I received a rather bulky parcel in the mail today and it turned out to be my Diploma!
Now I am the Master of My Own Domain, or something very much like it..
Turns out I got my thesis ok'd in time to graduate as of "the fifteenth day of July, 2007."
I suppressed a momentary urge to go out and get a beer, and watched a Simpson's episode instead. The BAG was going to come over tonight, but her suicidal move into the ghetto was not quite complete, so she switched to tomorrow night. Alas, it would have been a bit more of a celebration had she been around.
I suppose this really means that I could head to Korea at any time I want, now. Conversation at work revolves around the 'threat' that the chancellor is going to come and sweep us all out of our positions (well, not me, as I'm classified - and leaving anyway). This would be perverse in the way that all CC decisions are perverse. After all, for over a year (since the new management team landed) we have grown beyond all expectations, including dwarfing the growth of our sister college who, by all rights, should be swamping us.

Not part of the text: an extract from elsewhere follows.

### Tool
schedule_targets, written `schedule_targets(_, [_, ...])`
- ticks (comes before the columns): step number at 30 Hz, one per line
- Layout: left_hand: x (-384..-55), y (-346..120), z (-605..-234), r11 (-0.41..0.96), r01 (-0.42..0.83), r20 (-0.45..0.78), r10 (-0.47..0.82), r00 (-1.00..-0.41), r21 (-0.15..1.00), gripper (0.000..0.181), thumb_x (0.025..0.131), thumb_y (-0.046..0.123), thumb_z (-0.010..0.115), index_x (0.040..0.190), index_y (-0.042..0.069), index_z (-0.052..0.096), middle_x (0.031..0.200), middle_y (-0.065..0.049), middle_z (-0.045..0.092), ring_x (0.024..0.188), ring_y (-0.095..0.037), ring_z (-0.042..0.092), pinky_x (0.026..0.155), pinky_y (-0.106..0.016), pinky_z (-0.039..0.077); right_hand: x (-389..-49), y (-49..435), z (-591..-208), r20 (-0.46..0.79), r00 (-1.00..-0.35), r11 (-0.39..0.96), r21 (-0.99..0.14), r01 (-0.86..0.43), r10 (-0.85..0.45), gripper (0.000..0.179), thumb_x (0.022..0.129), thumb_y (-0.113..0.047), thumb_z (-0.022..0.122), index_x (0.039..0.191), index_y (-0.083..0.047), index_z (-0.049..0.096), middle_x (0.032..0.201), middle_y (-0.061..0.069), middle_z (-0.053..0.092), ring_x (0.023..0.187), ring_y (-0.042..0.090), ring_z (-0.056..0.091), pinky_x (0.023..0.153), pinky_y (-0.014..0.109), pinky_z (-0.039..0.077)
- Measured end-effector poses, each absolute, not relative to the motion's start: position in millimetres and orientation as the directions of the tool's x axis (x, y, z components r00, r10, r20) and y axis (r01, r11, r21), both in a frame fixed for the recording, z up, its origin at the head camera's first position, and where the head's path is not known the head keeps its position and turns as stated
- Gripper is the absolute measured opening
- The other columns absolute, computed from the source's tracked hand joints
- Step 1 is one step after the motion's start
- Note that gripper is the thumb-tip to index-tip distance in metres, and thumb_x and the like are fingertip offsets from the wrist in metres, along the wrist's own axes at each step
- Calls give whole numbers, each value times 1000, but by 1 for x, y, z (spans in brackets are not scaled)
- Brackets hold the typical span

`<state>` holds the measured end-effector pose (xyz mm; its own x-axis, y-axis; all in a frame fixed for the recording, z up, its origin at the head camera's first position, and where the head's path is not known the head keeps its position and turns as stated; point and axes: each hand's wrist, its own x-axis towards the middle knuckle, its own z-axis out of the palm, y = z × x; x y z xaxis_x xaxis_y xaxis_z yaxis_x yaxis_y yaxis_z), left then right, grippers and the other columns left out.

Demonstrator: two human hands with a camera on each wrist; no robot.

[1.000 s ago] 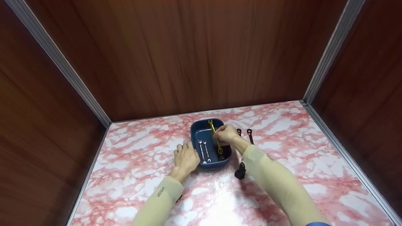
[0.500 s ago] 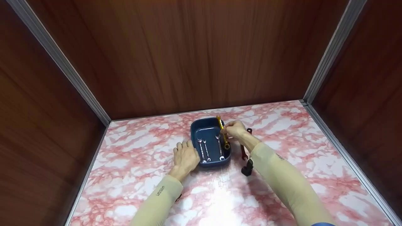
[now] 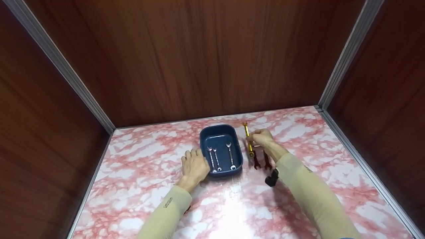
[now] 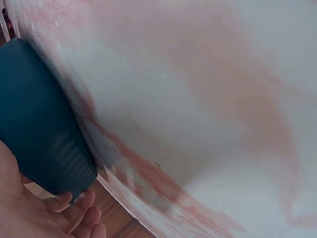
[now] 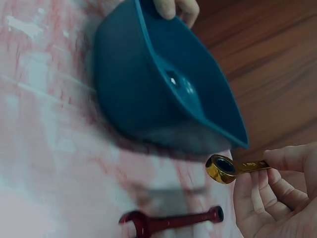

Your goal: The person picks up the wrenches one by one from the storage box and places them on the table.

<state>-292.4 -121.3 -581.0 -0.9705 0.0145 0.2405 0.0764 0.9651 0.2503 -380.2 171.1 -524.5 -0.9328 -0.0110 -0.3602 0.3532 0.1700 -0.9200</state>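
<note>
My right hand (image 3: 262,137) pinches a gold combination wrench (image 3: 250,146) just right of the blue bin (image 3: 220,174). In the right wrist view, the wrench's ring end (image 5: 221,168) points out from between thumb and fingers, above the table. My left hand (image 3: 194,166) holds the bin's left rim, its fingertips (image 5: 167,9) hooked over the edge in the right wrist view. Inside the bin lie three silver wrenches: two side by side at the left and one silver wrench (image 3: 230,156) at the right. Two red wrenches, one a red wrench (image 3: 256,162), lie below my right hand, partly hidden by it.
Pink and white marbled table (image 3: 149,159) spreads around the bin. A brown wood-grain panel (image 3: 199,66) stands behind it, with more panels at both sides. Metal rails (image 3: 345,56) run along the corners.
My right hand has carried the gold wrench up out of the bin and to the right, over the table beside the red wrenches. My left hand has stayed on the bin.
</note>
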Motion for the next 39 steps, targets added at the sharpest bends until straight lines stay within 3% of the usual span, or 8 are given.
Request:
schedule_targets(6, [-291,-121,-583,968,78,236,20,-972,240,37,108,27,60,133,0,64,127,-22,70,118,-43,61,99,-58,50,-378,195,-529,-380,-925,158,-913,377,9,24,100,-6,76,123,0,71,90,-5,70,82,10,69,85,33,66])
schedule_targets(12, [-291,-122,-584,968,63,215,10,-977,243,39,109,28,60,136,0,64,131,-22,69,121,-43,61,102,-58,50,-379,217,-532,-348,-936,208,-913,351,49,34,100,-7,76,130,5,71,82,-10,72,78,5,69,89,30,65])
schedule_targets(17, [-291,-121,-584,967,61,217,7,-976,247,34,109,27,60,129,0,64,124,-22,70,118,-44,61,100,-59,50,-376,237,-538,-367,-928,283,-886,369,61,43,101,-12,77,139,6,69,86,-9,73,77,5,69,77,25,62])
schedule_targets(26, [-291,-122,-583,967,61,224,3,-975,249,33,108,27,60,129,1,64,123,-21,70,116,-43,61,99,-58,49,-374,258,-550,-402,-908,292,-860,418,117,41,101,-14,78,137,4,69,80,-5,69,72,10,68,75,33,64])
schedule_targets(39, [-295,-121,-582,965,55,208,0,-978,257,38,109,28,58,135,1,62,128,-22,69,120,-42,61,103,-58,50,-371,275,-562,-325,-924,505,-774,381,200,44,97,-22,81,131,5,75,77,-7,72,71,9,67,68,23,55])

but the paranoid logic goes something like this:
No good deed goes unpunished, and as our chancellor intends to make his statewide career off of his work at Swamp Valley College District, he needs to make the district "his." We are in one of those states exploding with young Hispanics, and the issue of the next few decades is going to be how to give access to this population. The chancellor, therefore, will need to make SVC a Hispanic Serving Institution and then claim an expertise that can move up to the statewide scale. This is certainly believable because the chancellor, while very effective, is also remarkably self-serving (at this level all adminstrators are). So far so good, but I am just naive enough to wonder why this would necessitate a wholescale elimination of management.
Our deans, certainly, have been indolent to the point of coma. Much of the growth we have accomplished has been with me cast in the role of Cassandra (at first) waving sheaths of paper in the air and yelling "I can predict what sections we can fill, if we would only open them!" But even the somnolent deans (well, most) have seen the reality of this and now when I look at local demos and past rosters they grudgingly listen and open (albeit at a fearfully conservative pace) new sections. Which fill. So we should grow. That I am doing the research and suggestion is reason enough to fire all the deans.
On the student-services side, all is not perfect, but all is way better than it was two years ago, and although there is deadwood it needs pruning not uprooting. The paranoids point to the fact that we have already had two new administrators come in who are Hispanic. Pointing out that they replaced two Hispanic departees is for naught.
Then there is the issue of academic inertia - it is hard to get rid of employees, even contract ones (primarily deans and administrators). Here at SVC everyone, with the exception of the anglos, has an ethnic identification that brings with it automatic local support. We have learned, in years past, that you let an employee go, and these ethnic identifications immediately conjure up support - and loud public support that the board really doesn't like to see. So the only way to force a contract employee out is to make their life so miserable that they want to leave. This is a fine line, however, as the threat of the "workplace atmosphere" suit always lingers in the air. And, indeed, SVCD has a longstanding and solid tradition of ex-employees winning lawsuits - sometimes retirement quality versions.
Instructors, of course, are protected by tenure and ultimately unimportant to chancellorial designs - not only that, they turnover at a glacial rate and only new-hires represent a way to change things. Classified are protected by union, and it is difficult to lay them off - certainly not in numbers that would constitute a re-organization. So one way or another it will come down to the contract admins, if change is to come.
I'll be interested in watching this play out. If I go and one other key person on the marketing team goes, the growth will certainly ratchet back a bit - the deans just haven't been pounded enough yet to be sensible. At that point, who knows? The re-org might come, heads might roll, and from very far away... say Korea.. I will point and laugh.